> _Aim of the exercise_: Using the records that follow, copy every line containing the word "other".

---- Records shown

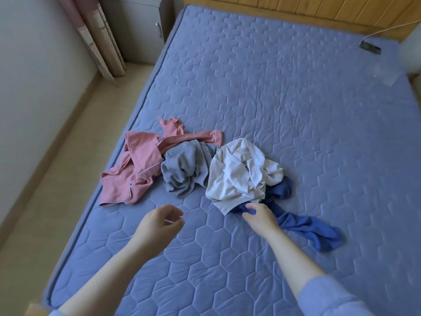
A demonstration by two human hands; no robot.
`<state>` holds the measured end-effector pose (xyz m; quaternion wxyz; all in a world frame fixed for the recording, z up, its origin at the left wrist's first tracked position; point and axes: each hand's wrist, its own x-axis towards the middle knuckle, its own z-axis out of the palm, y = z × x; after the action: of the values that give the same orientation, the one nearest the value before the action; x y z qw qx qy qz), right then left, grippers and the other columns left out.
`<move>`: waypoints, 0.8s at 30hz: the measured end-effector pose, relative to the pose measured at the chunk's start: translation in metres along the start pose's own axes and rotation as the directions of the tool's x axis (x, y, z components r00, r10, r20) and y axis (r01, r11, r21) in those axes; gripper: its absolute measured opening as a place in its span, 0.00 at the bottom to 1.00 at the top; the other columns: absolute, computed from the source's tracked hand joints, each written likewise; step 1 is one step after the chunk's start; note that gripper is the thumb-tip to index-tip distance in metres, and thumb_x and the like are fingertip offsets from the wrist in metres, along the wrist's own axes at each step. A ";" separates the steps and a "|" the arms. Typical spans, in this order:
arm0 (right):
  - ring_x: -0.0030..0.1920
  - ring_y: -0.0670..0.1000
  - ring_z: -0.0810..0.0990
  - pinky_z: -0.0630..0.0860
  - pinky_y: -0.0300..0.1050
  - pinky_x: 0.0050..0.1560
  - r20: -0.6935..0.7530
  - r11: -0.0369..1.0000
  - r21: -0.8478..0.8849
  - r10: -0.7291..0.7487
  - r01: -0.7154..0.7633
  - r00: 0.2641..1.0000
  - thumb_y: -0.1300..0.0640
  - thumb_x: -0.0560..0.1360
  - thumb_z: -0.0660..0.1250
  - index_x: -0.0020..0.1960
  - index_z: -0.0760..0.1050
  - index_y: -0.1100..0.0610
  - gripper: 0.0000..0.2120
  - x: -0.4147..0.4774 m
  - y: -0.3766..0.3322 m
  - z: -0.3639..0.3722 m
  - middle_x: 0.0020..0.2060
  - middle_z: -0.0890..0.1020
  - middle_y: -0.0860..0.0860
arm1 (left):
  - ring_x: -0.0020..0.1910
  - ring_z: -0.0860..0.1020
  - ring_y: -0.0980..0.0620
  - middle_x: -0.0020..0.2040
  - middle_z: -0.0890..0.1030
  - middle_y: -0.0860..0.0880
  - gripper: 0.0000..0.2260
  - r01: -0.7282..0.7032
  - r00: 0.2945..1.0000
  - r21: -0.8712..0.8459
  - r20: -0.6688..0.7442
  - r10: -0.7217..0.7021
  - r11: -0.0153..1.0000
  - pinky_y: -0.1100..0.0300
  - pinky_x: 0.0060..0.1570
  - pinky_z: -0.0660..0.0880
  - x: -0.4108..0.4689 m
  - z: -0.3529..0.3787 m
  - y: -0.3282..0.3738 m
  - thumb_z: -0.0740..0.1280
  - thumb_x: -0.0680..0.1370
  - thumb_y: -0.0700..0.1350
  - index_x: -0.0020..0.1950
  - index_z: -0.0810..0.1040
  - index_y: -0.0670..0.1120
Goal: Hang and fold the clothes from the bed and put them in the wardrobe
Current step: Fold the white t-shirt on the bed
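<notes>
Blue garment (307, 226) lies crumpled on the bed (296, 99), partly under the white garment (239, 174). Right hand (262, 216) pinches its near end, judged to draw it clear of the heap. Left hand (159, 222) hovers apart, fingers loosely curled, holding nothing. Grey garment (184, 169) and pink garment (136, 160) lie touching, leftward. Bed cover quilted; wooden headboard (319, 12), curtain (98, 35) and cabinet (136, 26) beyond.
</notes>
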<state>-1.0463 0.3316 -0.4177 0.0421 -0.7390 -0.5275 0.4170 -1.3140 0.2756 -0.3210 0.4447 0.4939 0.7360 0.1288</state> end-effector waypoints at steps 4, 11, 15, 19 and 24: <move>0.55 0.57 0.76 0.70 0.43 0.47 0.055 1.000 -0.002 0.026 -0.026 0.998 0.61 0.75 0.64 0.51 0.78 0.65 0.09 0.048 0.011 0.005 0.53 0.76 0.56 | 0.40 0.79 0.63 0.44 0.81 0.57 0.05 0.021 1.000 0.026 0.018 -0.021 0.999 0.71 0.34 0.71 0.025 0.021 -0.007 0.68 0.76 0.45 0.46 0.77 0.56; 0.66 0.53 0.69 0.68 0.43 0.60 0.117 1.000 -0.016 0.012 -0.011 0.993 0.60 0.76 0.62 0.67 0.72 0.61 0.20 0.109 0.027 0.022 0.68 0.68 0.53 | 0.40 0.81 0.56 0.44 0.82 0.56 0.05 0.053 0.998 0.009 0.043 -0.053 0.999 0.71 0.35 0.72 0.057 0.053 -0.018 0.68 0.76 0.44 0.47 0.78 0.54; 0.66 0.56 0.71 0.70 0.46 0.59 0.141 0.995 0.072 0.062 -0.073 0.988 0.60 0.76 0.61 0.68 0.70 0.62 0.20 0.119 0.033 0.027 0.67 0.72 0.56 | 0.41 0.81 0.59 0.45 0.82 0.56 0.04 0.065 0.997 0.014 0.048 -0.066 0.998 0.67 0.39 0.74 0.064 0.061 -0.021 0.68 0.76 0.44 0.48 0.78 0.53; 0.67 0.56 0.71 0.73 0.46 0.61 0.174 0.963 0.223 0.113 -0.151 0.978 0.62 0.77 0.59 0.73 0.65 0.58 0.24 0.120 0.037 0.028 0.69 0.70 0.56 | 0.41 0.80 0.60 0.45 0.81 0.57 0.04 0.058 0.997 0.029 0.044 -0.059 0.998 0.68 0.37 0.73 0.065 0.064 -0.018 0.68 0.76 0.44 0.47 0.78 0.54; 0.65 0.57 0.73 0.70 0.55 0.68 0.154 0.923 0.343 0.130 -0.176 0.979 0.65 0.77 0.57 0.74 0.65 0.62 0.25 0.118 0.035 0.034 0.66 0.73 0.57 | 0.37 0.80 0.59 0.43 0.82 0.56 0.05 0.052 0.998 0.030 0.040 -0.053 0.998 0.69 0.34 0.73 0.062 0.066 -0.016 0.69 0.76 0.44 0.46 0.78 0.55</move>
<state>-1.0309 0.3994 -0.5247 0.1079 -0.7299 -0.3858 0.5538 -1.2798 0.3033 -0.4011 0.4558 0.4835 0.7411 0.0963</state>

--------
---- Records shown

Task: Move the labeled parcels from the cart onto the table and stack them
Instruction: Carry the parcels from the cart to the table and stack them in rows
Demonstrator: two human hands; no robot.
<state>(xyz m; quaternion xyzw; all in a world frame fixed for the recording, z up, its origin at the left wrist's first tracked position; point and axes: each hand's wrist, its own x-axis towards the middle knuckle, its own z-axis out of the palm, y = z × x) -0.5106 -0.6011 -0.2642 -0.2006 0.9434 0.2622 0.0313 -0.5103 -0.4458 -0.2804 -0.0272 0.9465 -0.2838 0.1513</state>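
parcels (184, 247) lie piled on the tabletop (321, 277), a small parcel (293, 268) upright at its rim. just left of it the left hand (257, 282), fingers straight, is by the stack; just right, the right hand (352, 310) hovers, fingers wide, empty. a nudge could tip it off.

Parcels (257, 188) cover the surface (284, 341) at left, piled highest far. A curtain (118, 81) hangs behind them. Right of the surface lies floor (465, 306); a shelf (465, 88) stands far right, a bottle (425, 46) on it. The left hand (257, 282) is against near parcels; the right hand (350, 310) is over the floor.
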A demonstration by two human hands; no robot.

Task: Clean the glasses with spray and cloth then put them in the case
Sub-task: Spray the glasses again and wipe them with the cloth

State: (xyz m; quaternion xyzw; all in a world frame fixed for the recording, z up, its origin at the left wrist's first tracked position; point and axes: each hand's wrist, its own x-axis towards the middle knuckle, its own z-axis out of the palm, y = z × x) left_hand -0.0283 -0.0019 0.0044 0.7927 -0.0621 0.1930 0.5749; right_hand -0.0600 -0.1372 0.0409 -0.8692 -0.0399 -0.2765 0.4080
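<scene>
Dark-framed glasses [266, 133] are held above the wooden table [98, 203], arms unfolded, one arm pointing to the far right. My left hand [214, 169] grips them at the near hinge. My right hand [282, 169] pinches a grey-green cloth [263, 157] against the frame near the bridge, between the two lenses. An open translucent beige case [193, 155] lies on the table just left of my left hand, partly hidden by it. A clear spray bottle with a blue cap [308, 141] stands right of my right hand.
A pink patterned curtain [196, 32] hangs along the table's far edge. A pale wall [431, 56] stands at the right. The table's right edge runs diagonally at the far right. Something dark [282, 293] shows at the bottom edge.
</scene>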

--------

> _Response for this exercise_:
`<state>` holds the measured end-effector pose (xyz m; quaternion wxyz; all in a world frame fixed for the recording, z up, its origin at the left wrist's first tracked position; point and axes: each hand's wrist, its own x-axis towards the middle knuckle, its own z-axis out of the palm, y = z × x; after the action: of the values that give the same orientation, the one nearest the value before the action; x y z qw qx qy qz), right then left, grippers and the other columns left out.
`<move>`: waypoints, 0.8s at 30hz: the measured end-effector pose, relative to the pose measured at the chunk's start: translation in metres along the start pose's own axes and rotation as the directions of the tool's x axis (x, y, z components r00, r10, r20) and y axis (r01, r11, r21) in those axes; gripper: its absolute measured opening as a place in its span, 0.00 at the bottom to 1.00 at the top; the other columns: absolute, computed from the source's tracked hand joints, each written likewise; step 1 is one step after the chunk's start; note that gripper is the thumb-tip to index-tip distance in metres, and thumb_x and the like are fingertip offsets from the wrist in metres, along the wrist's own axes at each step. A ";" separates the steps and a "|" the arms. Typical spans, in this order:

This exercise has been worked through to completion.